[Excerpts from a dataset]

= Beginning of Section =

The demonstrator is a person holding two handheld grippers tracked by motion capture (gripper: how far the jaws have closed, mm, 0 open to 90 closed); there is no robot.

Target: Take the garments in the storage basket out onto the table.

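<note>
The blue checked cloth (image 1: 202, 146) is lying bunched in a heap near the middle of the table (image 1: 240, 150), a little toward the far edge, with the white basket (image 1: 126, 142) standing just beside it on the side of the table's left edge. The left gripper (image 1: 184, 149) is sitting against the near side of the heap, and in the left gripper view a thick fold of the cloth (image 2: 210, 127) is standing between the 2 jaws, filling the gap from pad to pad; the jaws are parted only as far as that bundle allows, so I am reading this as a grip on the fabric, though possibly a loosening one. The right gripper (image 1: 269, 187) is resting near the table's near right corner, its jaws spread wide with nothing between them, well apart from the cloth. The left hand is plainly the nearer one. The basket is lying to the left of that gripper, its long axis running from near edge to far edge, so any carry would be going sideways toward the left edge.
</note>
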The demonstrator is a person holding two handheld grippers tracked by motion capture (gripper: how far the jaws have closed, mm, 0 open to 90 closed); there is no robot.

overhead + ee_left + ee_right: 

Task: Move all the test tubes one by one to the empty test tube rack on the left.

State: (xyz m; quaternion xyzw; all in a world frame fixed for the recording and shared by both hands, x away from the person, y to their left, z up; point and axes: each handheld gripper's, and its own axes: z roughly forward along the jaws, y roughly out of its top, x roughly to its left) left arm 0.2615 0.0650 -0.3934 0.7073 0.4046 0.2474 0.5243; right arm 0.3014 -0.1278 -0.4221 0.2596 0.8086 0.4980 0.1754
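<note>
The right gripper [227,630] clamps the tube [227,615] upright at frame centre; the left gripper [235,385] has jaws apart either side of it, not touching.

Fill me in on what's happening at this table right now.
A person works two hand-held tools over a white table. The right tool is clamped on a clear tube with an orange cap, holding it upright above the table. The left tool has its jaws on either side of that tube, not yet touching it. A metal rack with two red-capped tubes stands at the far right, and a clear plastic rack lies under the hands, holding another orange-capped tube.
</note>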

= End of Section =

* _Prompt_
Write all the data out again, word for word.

* _Answer to this problem_
The demonstrator is a person holding two handheld grippers tracked by motion capture (gripper: how far the jaws have closed, mm, 0 open to 90 closed); there is no robot.

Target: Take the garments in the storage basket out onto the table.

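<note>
The blue checked cloth (image 1: 202, 146) is lying bunched in a heap near the middle of the table (image 1: 240, 150), a little toward the far edge, with the white basket (image 1: 126, 142) standing just beside it on the side of the table's left edge. The left gripper (image 1: 184, 149) is sitting against the near side of the heap, and in the left gripper view a thick fold of the cloth (image 2: 210, 127) is standing between the 2 jaws, filling the gap from pad to pad; the jaws are parted only as far as that bundle allows, so I am reading this as a grip on the fabric, though possibly a loosening one. The right gripper (image 1: 269, 187) is resting near the table's near right corner, its jaws spread wide with nothing between them, well apart from the cloth. The left hand is plainly the nearer one. The basket is lying to the left of that gripper, its long axis running from near edge to far edge, so any carry would be going sideways toward the left edge.
</note>
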The demonstrator is a person holding two handheld grippers tracked by motion capture (gripper: how far the jaws have closed, mm, 0 open to 90 closed); there is no robot.

overhead + ee_left + ee_right: 

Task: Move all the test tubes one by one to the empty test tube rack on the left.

State: (xyz m; quaternion xyzw; all in a world frame fixed for the recording and shared by both hands, x away from the person, y to their left, z up; point and axes: each handheld gripper's, and its own axes: z roughly forward along the jaws, y roughly out of its top, x roughly to its left) left arm 0.2615 0.0650 -0.3934 0.7073 0.4046 0.2474 0.5243; right arm 0.3014 -0.1278 -0.4221 0.2596 0.8086 0.4980 0.1754
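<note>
The right gripper [227,630] clamps the tube [227,615] upright at frame centre; the left gripper [235,385] has jaws apart either side of it, not touching.

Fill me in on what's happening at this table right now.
A person works two hand-held tools over a white table. The right tool is clamped on a clear tube with an orange cap, holding it upright above the table. The left tool has its jaws on either side of that tube, not yet touching it. A metal rack with two red-capped tubes stands at the far right, and a clear plastic rack lies under the hands, holding another orange-capped tube.
</note>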

For this exercise, nothing further remains to be done.